Vegetarians need to consume alpha-linolenic acids because they convert to omega-3 fatty acids, which help keep the brain and nervous system functioning and may also offer protection from heart disease. Plant-based sources of alpha-linolenic acids include canola oil, soy oil, walnuts, ground flaxseed, and soybeans. Flexitarians who consume fish can get omega-3s from fatty varieties like salmon.
Although fish, liver, and egg yolks are the only foods that naturally contain vitamin D, it's added to most milk in the United States. Your body also makes its own when your skin is exposed to sunlight, so simply drinking milk and getting outdoors can provide enough vitamin D to assist in calcium absorption and help maintain strong bones. Vegans may need a supplement or other vitamin D-fortified foods.

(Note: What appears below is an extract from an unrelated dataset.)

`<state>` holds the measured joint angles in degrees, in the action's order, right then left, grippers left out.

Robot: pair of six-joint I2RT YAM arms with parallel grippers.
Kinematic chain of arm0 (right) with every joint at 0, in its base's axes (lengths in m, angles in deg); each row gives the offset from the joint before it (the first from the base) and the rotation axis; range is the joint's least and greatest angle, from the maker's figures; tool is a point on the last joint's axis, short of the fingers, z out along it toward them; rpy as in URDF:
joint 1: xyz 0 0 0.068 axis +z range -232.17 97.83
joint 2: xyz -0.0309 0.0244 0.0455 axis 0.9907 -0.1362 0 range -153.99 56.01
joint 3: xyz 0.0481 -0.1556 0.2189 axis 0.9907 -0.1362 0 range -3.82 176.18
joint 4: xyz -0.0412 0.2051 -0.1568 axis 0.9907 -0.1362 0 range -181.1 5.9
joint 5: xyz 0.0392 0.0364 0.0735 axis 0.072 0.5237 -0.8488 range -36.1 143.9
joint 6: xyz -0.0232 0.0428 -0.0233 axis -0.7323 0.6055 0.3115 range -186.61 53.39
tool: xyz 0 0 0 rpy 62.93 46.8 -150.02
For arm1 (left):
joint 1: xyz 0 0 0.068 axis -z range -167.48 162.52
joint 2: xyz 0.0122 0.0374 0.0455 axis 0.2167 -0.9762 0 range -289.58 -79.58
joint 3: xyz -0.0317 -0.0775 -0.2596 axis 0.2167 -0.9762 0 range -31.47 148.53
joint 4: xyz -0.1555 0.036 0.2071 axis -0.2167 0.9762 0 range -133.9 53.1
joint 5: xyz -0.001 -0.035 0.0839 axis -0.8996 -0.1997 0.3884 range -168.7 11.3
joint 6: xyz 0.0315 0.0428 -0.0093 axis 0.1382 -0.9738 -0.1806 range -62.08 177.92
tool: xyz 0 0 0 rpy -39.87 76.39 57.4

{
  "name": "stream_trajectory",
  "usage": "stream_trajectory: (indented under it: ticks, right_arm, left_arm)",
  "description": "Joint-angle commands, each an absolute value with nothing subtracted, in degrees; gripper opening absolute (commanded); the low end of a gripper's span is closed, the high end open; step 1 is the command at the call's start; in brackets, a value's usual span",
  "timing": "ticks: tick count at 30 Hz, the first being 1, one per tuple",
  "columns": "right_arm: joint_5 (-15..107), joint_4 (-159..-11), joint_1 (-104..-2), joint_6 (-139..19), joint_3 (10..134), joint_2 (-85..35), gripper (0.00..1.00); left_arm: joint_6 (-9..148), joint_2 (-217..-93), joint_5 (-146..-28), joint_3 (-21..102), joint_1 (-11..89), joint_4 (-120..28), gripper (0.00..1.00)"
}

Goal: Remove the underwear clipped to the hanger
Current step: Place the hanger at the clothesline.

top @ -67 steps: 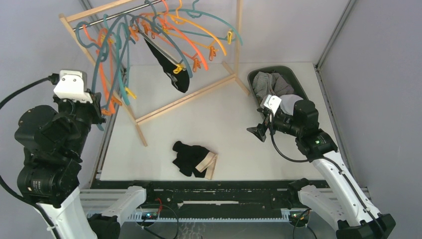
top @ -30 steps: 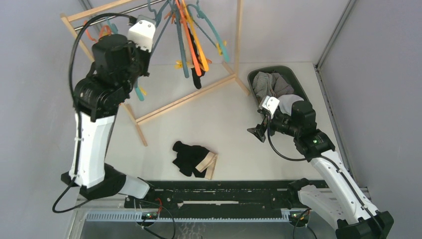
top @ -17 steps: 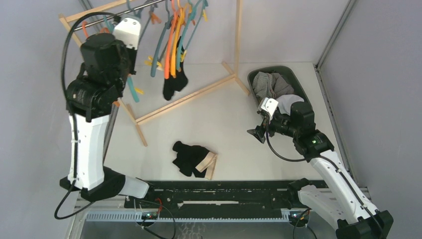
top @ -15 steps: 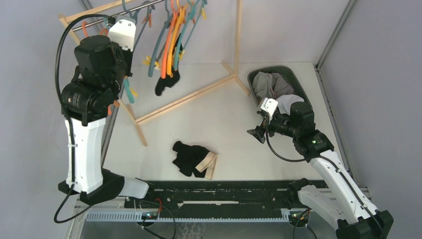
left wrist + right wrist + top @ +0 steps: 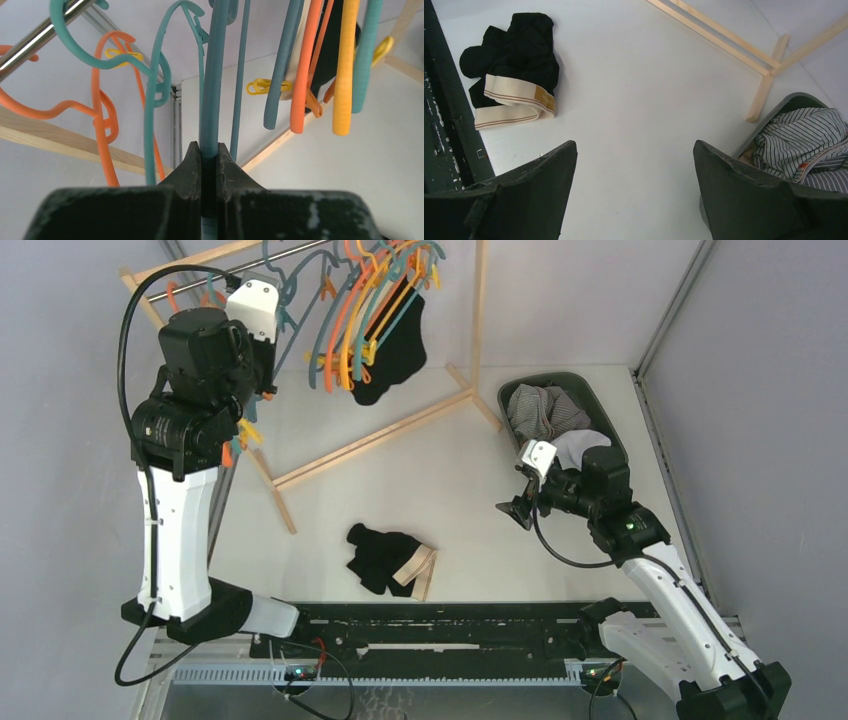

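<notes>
Crumpled black briefs [image 5: 385,558], soft, with a beige ribbed waistband, lie on the white table [image 5: 450,470] near its front edge.

Right end effector [image 5: 633,150]: jaws spread wide, nothing between them. It hovers above the table beside a dark green bin [image 5: 545,377] of striped cloth [image 5: 540,410]. The arm is bent, pointing left.

Left arm upright, wrist high. Left end effector [image 5: 208,155] is clamped on the smooth bar of a teal hanger [image 5: 214,85].

Farther back, hanging black briefs [image 5: 395,340] are clipped among teal, orange and yellow plastic hangers on the wooden rack [image 5: 375,438].

Robot lab cell, grey panel walls [image 5: 760,390]
</notes>
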<state>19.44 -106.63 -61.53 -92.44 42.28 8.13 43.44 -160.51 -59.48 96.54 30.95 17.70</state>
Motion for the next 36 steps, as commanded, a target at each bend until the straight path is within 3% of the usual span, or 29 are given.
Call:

If you consume dairy products, calcium intake is usually not a problem. Without dairy, it takes a little planning to consume the recommended amount of 1,000 milligrams per day. Consider taking a supplement and eat lots of calcium-containing plant foods: soybeans, fortified soy products, broccoli, kale, collards, mustard greens, okra, rutabaga, bok choy, dried figs, and fortified juices, cereals, cereal bars, and breads.
Lacto-ovo vegetarians can get iron from eggs, but others should eat plenty of legumes, fortified cereals and breads, spinach, beet greens, seeds, tempeh, prunes, raisins, and blackstrap molasses. Because our bodies don't absorb plant-based iron (nonheme iron) as well as iron from animal products, eat vitamin C-rich food with every meal to help increase absorption of nonheme iron. Also, if you cook in a cast-iron skillet, some of the iron from the pan will pass into the food.
When you don't eat meat, poultry, or seafood, you may come up short on zinc, a nutrient that helps the formation of proteins. Dairy products and many plants also contain this important nutrient, but the zinc from plant foods isn't absorbed as well as the zinc from animal products. However, if you eat plenty of whole-grain breads, legumes, tofu, seeds, and nuts, you can get an adequate amount.